Investigators determined the underlying cause of the tragedy was interior corrosion. A flaw in the design of the ride allowed water from the elements to collect in the Fireball’s swing arm, which weakened a critical support beam over the years until it failed. The inspection process in place at the time did not reveal the problem because ride inspectors were not checking internal components while the rides were being assembled. Ohio lawmakers responded by passing new regulations in October 2019. “Tyler’s Law” adds more inspectors to the process and improves overall inspection practices.
State And County Fair Safety Tips
Injuries at amusement parks and fairs are more common than you might think. According to the Consumer Product Safety Commission, more than 29,000 riders ended up in emergency rooms in 2017 alone.
Fairgoers can take general precautions to protect themselves, but the responsibility to prevent a catastrophic event flows uphill.

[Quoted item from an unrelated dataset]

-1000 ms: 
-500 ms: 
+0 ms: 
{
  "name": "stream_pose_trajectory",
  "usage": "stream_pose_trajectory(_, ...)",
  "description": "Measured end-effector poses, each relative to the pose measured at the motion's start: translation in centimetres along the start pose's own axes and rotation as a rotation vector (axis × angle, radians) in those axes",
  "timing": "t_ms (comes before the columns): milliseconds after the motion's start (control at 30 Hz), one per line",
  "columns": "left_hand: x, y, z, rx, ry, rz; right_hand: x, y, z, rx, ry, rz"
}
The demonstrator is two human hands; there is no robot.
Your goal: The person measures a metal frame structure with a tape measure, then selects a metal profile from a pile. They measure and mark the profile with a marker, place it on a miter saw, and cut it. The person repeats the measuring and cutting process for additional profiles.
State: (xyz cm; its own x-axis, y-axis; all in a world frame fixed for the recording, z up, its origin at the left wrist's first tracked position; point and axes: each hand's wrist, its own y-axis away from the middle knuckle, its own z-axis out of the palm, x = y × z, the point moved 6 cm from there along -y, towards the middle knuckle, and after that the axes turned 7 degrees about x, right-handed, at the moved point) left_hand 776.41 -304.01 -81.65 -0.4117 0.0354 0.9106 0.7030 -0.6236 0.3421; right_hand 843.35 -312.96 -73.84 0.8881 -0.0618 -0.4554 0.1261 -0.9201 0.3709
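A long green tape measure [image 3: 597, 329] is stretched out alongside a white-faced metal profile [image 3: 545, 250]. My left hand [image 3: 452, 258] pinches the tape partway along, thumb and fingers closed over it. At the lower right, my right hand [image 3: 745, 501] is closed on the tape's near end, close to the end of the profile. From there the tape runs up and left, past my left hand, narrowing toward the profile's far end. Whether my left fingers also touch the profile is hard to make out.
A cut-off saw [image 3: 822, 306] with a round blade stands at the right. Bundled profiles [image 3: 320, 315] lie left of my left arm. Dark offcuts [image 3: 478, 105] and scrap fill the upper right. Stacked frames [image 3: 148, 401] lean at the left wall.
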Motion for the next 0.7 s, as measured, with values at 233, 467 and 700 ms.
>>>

The people in the best position to keep you safe are the experts—product manufacturers, ride owners, inspectors, and the department of agriculture or other organization hosting the fair.
Here are a few fair safety tips to keep in mind:
- Observe the ride operator. As you wait in line, keep an eye on the operator to see if they are paying attention to the ride and the people on it. If they are distracted or if they appear to be under the influence, alert a police officer or fair authority and find a different ride.
- Follow ride rules. If you bring children to the fair, make sure they are the right age, weight, and height for each ride so the safety restraints work properly.
- Use the safety equipment. Let the operator know if your seatbelt, lap bar, or shoulder harness is not secure before the ride starts. If the ride has handrails, hold onto them.
- Listen to your body. Spending hours in the sun making your way through the crowd can be stressful. If you have heart or other health issues or if you start to feel tired or shaky, skip the fair rides and take a break in the shade or an air-conditioned building.
- Watch your balance. Fairgoers will likely encounter slippery surfaces, power cables, and other obstacles on the fairgrounds. Look ahead as you walk to avoid slips, trips, and falls.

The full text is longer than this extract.